Altre le abbiamo raccolte in via informale lanciando sul web la nostra inchiesta. A qualche km da Ancona si dispiega la riviera del Conero, con la splendida baia di Portonovo e le ridenti spiagge di Numana, Marcelli e Sirolo. Proprio in queste tre località, dal 9 al 19 giugno, si è svolta la Conero Family week, un periodo di circa due settimane in cui i comuni hanno organizzato eventi gratuiti ludici e di intrattenimento per i più piccoli e le loro famiglie, mentre alcuni esercizi convenzionati (ristoranti, pizzerie al taglio, abbigliamento ed altro) fornivano pasti gratuiti ai bambini, sconti sulle camere di albergo e residence ed altre facilitazione. L’unica pecca: aveva diritto allo sconto un solo bambino a famiglia.

Teresa Corrias, impiegata, una mamma di Genova, ci segnala un’attenzione particolare mostrata verso le famiglie con bambini dalla compagnia aerea low cost Blu-Express: «Mi è capitato di utilizzare il loro aereo per recarmi a Roma con la mia ultima nata di un anno ed ho usufruito di una corsia preferenziale. sono arrivata fin quasi sopra l’aereo con il passeggino, poi consegnato al personale. Personale che mi ha riservato i primi posti davanti, quelli più larghi, nonostante queste compagnie non facciano riserva di posti».

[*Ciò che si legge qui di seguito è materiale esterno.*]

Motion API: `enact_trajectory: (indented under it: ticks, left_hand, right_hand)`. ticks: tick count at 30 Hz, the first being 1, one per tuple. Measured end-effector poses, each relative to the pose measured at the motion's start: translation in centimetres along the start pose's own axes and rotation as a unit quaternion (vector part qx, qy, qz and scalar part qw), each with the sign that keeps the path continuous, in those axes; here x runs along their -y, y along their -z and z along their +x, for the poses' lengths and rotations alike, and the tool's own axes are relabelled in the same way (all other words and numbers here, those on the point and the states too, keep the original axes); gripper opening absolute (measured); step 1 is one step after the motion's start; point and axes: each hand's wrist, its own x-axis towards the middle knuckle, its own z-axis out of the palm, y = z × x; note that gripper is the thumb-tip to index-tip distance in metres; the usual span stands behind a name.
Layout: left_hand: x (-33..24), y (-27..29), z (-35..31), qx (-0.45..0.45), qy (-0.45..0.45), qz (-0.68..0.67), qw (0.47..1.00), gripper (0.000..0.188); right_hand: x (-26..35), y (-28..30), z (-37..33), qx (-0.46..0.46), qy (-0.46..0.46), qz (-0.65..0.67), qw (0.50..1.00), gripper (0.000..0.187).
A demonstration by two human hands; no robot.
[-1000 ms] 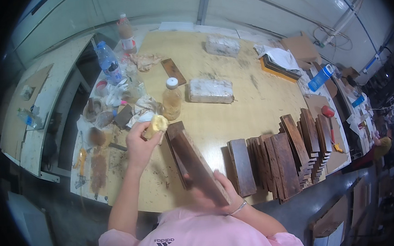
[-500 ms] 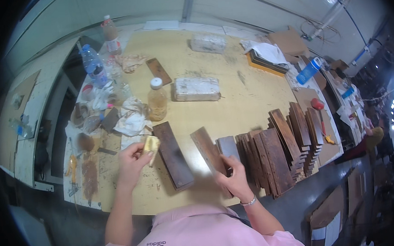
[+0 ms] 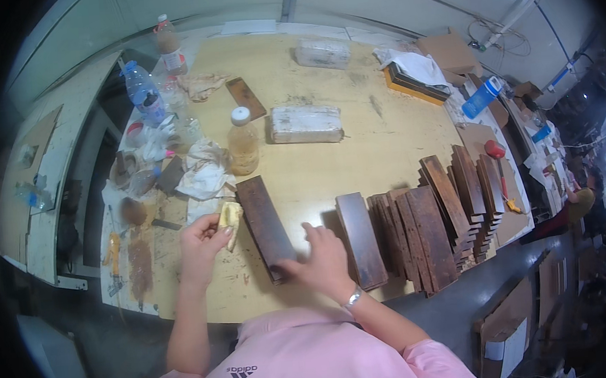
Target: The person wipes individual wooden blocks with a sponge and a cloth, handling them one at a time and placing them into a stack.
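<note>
My left hand (image 3: 205,252) is closed on a folded, pale yellow pad (image 3: 230,219), perhaps cloth or sponge; I cannot tell which. Just right of it, a dark brown wooden plank (image 3: 263,223) lies slanted on the table. My right hand (image 3: 322,261) reaches over to that plank with fingers spread and nothing in the palm; the thumb is at the plank's near end, and I cannot tell whether it presses on it. Beyond my right hand lies another plank (image 3: 362,237) with a greyish sheen, beside a leaning row of rough brown planks (image 3: 424,233).
A capped bottle of amber liquid (image 3: 243,145) stands behind the dark plank, near a crumpled stained cloth (image 3: 205,171). Two wrapped white blocks, (image 3: 305,125) one nearer, lie farther back. More planks (image 3: 467,177) stand stacked at the right, by a red-headed tool (image 3: 495,149).
My right hand has let go of a brown plank, which now lies with the greyish one, and has moved left to the dark plank. My left hand still holds the yellow pad.
</note>
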Motion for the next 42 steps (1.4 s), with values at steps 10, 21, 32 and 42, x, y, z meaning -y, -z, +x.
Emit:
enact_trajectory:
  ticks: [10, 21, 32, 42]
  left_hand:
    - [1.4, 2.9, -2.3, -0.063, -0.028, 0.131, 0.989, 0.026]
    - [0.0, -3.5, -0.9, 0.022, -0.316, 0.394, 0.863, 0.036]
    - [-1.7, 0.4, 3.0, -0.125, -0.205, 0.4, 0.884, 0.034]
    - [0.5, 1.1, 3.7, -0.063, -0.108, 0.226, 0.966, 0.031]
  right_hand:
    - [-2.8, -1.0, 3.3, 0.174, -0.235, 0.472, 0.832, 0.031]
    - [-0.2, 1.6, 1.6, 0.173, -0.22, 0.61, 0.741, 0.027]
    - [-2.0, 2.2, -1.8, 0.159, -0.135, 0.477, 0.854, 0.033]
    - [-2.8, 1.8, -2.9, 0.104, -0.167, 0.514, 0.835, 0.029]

Elena Zanotto, triestina, 40 anni, casalinga, il suo paradiso l’ha trovato all’estero. In Austria, dove trascorre con la famiglia alcuni mesi l’anno. E dove ha scoperto che qui «i bambini non disturbano, a differenza di quello che sente dire di loro in Italia. In molti luoghi pubblici trovi aree riservate al gioco dei bambini, nei centri commerciali più grandi noleggiano (in alcuni casi anche gratuitamente) i passeggini, nei rifugi delle montagne trovi fasciatoi. E soprattutto puoi girare liberamente nei negozi con i figli» senza che la commessa – aggiungiamo noi – ti guardi con sospetto.

Emanuela Rattazzo, torinese, impiegata di 39 anni, madre di tanti figli, confida: «quest’anno torneremo in Versilia, Lido di Camaiore, hotel Sylvia. È gestito da una coppia con tre figli (due maggiorenni ed Edoardo, nove anni). Ci hanno riservato la camera più spaziosa che avevano e siamo sicuri che anche in questa stagione ci faranno sentire in famiglia. Ricordo infatti con tanto piacere le belle chiacchierate su figli e coppia fatte l’anno scorso. Da loro i bimbi sono i benvenuti». E noi ne siamo contenti.